Le Naufragé des Cités Englouties
Un homme aux yeux d’algues erre en silence,
Ses mains érodées par les colères salines
Cherchent en vain l’empreinte des absents.La ville gît en croix sous la lune malade,
Ses clochers mutilés mordant la nuit liquide,
Chaque pierre soupire un nom qu’elle délaisse,
Chaque vitrail brisé saigne un chant ancien.
Trois fois les saisons ont rongé son attente
Depuis que l’horizon vola son dernier mât,
Trois fois les corbeaux de brume et d’écume
Ont tissé son linceul de râles et de sel.
«Ô tours qui dansiez quand vibraient les coquilles,
Murmurez-moi l’adieu des places enflammées,
Où sont les rires clairs, les promesses ancrées
Dans le port aux cent voiles que j’aimais tant ?»
Le vent répond par un gémissement d’ambre,
Soulevant les lambeaux de son uniforme vert,
Dans les venelles mortes traîne un parfum d’ambre gris
Mêlé au sang des roses que la mer étouffa.
Il gravit l’escalier des récifs taciturnes
Où jadis ruisselait le vin des conquérants,
Sous ses pas vacillants grondent les caves vides
Où moisissent les casques et les vieux serments.
Soudain – lueur fragile au front des ténèbres –
Une étoile frêle perce le linceul des nues,
Son doigt de diamant désigne l’infini
Et dans ses rayons tremble un visage perdu.
«Toi qui brillais lorsque sombraient les caravelles,
Écoute ! Je suis l’ombre errant entre deux mondes,
Le dernier grain de sable en ton sablier pâle,
L’écho décoloré des clairons triomphants.»
L’astre incline sa flamme en un geste tendre,
Caresse les décombres et le cœur meurtri,
«Marin aux cheveux blancs comme l’écume amère,
Vois comme ton royaume n’est plus que souvenirs.»

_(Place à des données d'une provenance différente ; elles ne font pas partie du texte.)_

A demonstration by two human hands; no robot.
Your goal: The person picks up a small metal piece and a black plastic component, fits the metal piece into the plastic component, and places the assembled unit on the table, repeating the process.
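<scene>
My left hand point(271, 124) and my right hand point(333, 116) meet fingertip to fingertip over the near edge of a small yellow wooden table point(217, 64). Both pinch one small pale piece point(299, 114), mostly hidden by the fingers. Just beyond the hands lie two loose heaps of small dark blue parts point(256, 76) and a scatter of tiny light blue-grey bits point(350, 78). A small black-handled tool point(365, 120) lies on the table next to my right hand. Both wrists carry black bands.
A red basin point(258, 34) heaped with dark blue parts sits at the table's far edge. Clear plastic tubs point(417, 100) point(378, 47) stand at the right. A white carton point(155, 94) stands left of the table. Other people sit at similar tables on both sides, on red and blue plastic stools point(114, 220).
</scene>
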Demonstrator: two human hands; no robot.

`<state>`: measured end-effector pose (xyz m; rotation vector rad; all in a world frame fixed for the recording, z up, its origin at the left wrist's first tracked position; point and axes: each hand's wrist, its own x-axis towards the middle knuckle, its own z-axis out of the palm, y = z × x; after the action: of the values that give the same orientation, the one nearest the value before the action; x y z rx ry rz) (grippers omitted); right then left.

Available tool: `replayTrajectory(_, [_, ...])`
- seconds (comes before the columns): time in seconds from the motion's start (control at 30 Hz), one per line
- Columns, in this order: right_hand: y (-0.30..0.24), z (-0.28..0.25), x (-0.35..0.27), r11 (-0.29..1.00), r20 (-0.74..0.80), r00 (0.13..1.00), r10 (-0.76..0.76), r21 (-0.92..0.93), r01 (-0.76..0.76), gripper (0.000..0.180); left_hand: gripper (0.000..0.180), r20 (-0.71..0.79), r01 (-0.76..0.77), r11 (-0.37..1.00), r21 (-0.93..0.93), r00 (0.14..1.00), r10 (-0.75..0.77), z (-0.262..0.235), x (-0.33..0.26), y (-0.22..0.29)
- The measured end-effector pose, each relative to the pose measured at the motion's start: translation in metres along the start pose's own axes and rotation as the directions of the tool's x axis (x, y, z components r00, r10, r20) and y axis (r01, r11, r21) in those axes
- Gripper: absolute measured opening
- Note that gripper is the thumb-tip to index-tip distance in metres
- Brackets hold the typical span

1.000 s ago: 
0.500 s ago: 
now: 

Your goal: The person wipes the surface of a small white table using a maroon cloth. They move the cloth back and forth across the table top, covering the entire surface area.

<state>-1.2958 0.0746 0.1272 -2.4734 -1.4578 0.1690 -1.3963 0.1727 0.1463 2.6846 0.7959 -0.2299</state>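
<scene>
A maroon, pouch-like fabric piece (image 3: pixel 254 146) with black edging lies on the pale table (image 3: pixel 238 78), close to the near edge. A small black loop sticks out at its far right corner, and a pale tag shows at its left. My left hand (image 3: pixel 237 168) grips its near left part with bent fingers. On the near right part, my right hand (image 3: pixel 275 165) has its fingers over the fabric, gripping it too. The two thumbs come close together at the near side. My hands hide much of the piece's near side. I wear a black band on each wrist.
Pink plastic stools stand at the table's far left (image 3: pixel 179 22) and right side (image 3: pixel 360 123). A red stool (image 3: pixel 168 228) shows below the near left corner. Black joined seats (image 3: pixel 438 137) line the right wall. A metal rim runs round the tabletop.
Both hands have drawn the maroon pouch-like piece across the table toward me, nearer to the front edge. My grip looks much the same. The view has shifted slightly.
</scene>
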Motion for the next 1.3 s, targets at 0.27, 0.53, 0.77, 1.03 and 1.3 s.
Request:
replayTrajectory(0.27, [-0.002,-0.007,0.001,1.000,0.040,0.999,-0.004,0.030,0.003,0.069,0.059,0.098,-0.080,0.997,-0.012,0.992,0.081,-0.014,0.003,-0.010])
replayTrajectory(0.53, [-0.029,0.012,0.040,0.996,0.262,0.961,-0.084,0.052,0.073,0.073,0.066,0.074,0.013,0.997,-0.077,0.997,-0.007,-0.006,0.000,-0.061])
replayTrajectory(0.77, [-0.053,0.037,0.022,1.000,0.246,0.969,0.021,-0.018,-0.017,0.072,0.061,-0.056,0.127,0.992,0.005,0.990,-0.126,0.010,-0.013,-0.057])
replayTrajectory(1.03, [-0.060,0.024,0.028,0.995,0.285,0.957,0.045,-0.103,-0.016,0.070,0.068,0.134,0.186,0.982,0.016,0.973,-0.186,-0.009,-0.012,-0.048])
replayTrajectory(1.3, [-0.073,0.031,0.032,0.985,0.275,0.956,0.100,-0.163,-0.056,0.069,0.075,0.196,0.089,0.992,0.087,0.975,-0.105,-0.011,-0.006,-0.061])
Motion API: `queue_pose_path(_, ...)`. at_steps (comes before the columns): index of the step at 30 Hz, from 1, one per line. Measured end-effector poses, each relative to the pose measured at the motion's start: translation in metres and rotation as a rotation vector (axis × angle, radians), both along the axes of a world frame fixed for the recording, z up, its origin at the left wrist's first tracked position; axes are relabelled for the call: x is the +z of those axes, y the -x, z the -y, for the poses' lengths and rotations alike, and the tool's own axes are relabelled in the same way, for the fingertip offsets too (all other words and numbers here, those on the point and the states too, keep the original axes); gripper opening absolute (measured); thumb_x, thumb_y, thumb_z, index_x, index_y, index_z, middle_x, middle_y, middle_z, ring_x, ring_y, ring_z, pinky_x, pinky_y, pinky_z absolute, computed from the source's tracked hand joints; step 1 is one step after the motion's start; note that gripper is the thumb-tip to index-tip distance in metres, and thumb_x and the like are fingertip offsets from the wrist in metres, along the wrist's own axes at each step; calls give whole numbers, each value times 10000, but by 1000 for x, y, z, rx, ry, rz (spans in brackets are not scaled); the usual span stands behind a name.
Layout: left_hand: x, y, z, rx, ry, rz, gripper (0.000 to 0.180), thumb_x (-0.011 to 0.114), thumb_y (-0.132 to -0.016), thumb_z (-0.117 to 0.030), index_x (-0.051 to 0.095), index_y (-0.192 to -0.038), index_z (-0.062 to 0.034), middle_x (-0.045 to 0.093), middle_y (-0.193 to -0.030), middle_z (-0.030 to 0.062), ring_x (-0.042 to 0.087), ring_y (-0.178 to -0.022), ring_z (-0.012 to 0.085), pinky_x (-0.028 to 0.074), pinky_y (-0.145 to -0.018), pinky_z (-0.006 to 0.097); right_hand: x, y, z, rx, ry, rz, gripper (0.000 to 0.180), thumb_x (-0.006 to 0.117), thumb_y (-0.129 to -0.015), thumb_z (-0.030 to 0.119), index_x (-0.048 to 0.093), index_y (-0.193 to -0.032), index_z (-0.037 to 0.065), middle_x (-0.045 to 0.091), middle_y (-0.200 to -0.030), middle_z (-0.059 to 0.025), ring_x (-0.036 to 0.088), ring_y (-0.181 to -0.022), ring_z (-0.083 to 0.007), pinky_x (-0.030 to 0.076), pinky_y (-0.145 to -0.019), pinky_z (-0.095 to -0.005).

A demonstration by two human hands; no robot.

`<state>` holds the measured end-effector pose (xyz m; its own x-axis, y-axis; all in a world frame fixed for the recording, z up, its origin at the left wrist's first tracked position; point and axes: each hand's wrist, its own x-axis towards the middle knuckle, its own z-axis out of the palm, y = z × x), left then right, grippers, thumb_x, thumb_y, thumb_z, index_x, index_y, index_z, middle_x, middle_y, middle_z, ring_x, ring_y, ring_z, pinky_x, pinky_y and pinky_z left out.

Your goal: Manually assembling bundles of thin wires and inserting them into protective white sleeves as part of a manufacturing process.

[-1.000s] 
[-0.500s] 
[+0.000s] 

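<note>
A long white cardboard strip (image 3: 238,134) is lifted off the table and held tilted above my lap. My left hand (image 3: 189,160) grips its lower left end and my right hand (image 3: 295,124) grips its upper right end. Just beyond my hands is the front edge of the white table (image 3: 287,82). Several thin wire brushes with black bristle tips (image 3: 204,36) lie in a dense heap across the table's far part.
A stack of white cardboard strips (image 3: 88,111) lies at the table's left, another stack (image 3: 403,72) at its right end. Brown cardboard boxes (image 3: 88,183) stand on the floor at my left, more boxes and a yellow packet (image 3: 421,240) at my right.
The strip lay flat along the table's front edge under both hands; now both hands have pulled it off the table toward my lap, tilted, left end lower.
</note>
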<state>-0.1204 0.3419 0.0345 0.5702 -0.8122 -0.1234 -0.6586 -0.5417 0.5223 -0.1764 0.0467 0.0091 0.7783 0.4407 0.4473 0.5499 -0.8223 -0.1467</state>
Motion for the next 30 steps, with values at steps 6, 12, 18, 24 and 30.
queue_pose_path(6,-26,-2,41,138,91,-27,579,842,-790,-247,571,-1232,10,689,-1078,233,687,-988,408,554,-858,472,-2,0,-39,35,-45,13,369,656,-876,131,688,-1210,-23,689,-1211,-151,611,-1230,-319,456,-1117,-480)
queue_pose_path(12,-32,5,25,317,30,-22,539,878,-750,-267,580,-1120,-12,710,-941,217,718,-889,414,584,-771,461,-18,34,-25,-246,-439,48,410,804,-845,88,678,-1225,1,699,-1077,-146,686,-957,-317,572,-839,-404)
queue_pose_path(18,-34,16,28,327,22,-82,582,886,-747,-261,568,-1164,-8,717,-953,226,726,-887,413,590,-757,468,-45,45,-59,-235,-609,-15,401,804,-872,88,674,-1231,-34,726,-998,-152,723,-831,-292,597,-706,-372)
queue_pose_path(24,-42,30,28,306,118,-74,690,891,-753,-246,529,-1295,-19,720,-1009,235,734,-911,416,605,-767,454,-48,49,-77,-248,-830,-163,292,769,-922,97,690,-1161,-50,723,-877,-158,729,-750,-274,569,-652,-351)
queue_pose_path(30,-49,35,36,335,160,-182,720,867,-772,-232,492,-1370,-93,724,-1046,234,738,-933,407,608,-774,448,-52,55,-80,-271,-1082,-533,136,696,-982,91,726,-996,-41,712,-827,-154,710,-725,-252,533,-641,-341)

Il s’agenouille alors dans les gravats sublimes
Où dort un enfantin collier de coquillages,
Pressant contre son sein cette ultime relique
Qui scelle en ses doigts bleus l’adieu sans retour.
«Je reconnais ta voix, ô compagne des veilles,
Celle qui m’enlaçait aux heures de tempête,
Ton souffle était ma voile et ton rire mon phare,
Qu’as-tu fait de nos rêves sous les cendres du temps ?»
L’étoile lentement fond en larmes d’argent,
Inondant les remparts d’une pâle tendresse,
«Regarde : chaque flot emporte un peu de nous,
La mer est une avide et lente déesse.»
Il se lève, dressant sa stature de proue,
Fixe l’abîme noir où dansent les épaves,
«Puisqu’il faut disparaître en ce théâtre vide,
Que mon chant soit le cri des amours engloutis !»
Un râle de corail monte des profondeurs,
La ville tout entière exhale un long sanglot,
Les murs croulants s’émeuvent en un dernier sursaut
Et l’algue en deuil se tord autour de ses pieds nus.
«Prends-moi, vaste océan qui dévores les âges,
Fais de mes os disjoints les perles de tes grottes,
Mais qu’un refrain obstiné dans les conques mortes
Chante éternellement ce qui ne mourra point !»
L’étoile maintenant n’est plus qu’un souffle tiède,
Le marin sent frémir l’heure inexorable,
Il tend vers le zénith ses paumes hallucinées
Où scintille un instant l’âme de toute chose.
Soudain – ô cruauté des métamorphoses ! –
Ses cheveux se changent en brume vagabonde,
Ses yeux d’ambre pâli en fontaines salées,
Sa chair en écume légère et sa voix en vent.
La mer indifférente achève son ouvrage,
Les tours en s’effaçant pleurent des stalactites,
Sur les dalles désertes où dans l’aube naissante
Seul persiste un collier de coquillages gris.
Et chaque nuit depuis, quand la lune est blessante,
On entend sous les flots une plainte profonde
Qui mêle aux chants des morts la douceur d’un prénom
Que seuls les récifs savent encore épeler.